The fundamental difference between covenants and other agreements is the relationship established between the covenant makers. Covenanted parties viewed each other as friends who were bound together permanently. The legal obligations of a covenant relationship were based on the friendship established by the covenant itself. To be in covenant was to be in relationship.
Though our biblical translations refer to people “making” a covenant, the Hebrews described the establishment of this type of relationship as “cutting” a covenant.
The cutting, symbolized by the slaughter of animals indicated that each person in the covenant promised to give his or her own life to keep its terms.
To break a covenant was to invite one’s own death as a penalty.
Rewind to Genesis 15:12-18 to see how God takes the obligations of the covenant on Himself by walking through the blood path.
Thirteen years pass before God renews the covenant with Abram, by now an old man. (See Gen. 17:17.)
Angel visitors tell Abraham that Sarah would have a son by that time next year. Sarah laughed.
But the angel uttered those words that summarize the Exodus story and the story of our redemption:
“Is anything too hard for the Lord?” Genesis 18:12
No matter what you’re facing today, nothing is too hard for the Lord.
Trust His Word and not your assessment of His timing.
Trust His promise and not your impatience.
“God is not a man, that He should lie, Nor a son of man, that He should repent.
Has He said, and will He not do?
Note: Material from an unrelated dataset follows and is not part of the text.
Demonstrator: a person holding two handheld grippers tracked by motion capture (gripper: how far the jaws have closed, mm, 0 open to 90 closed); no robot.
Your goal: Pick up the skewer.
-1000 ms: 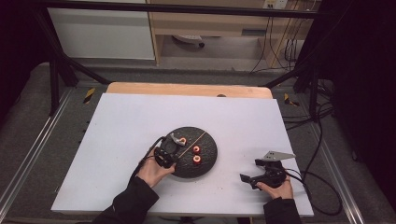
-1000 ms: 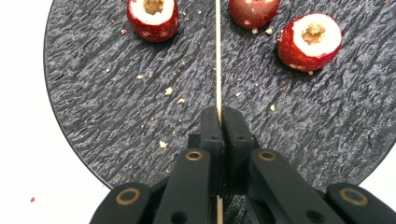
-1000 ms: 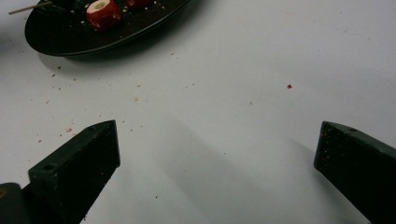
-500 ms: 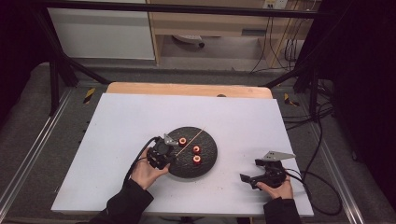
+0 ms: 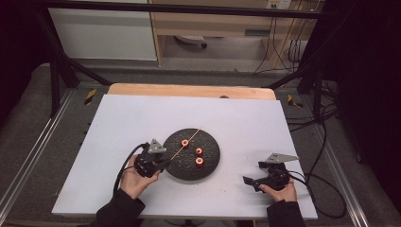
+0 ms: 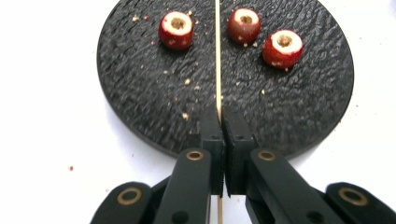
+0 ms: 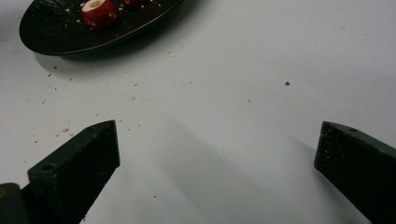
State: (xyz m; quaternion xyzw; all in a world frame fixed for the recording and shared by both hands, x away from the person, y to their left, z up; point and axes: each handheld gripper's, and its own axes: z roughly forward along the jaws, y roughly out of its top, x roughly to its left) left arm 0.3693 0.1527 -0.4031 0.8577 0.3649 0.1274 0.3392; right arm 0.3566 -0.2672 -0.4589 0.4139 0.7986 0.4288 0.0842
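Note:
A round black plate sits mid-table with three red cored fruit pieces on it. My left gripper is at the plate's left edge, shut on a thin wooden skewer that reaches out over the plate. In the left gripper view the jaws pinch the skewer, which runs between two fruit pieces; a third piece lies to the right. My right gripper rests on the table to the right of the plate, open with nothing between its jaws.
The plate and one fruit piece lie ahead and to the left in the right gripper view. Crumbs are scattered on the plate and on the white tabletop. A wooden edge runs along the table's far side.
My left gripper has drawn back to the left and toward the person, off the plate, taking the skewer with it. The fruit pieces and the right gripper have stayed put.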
Or has He spoken, and will He not make it good?” (Numbers 23:19)
A promise is a promise and the story of Exodus is the story of a promise that couldn’t be broken by Abram’s and Sarah’s impatience;
a promise that couldn’t be thwarted by the passing of time, Sarah’s infertility, Sarah’s old age, a family feud, a natural disaster, a 400-year enslavement, the opposition of the greatest nation on earth, and even the repeated unfaithfulness of His chosen people!
Nothing is greater than the covenant promise of God and that means you can trust Him to keep His promises to you.
“The LORD Almighty has sworn, “Surely, as I have planned, so it will be, and as I have purposed, so it will happen.” (Isa. 14:24)
Exodus 2:25 says, God was “concerned” (Yaw-dah – to Know, care”). And when we know He cares, we worship.
Exodus 4:31 – “And when they heard that the Lord was concerned about them and had seen their misery, they bowed down and worshipped.”
True worship comes from a knowledge that God cares about you.
And the covenant proves He cares.
If you’re feeling neglected or insignificant because you’re not considered an “essential worker” during this Covid-19 shut down, God has a covenant in blood with you.
Jesus walked the blood path for you Himself.
You are marked by the power of God’s promise today.
He’ll not only take you out of your sin, if you believe He’ll take you into the freedom of His resurrected life.
And you’ll get there by the Power of His Promise.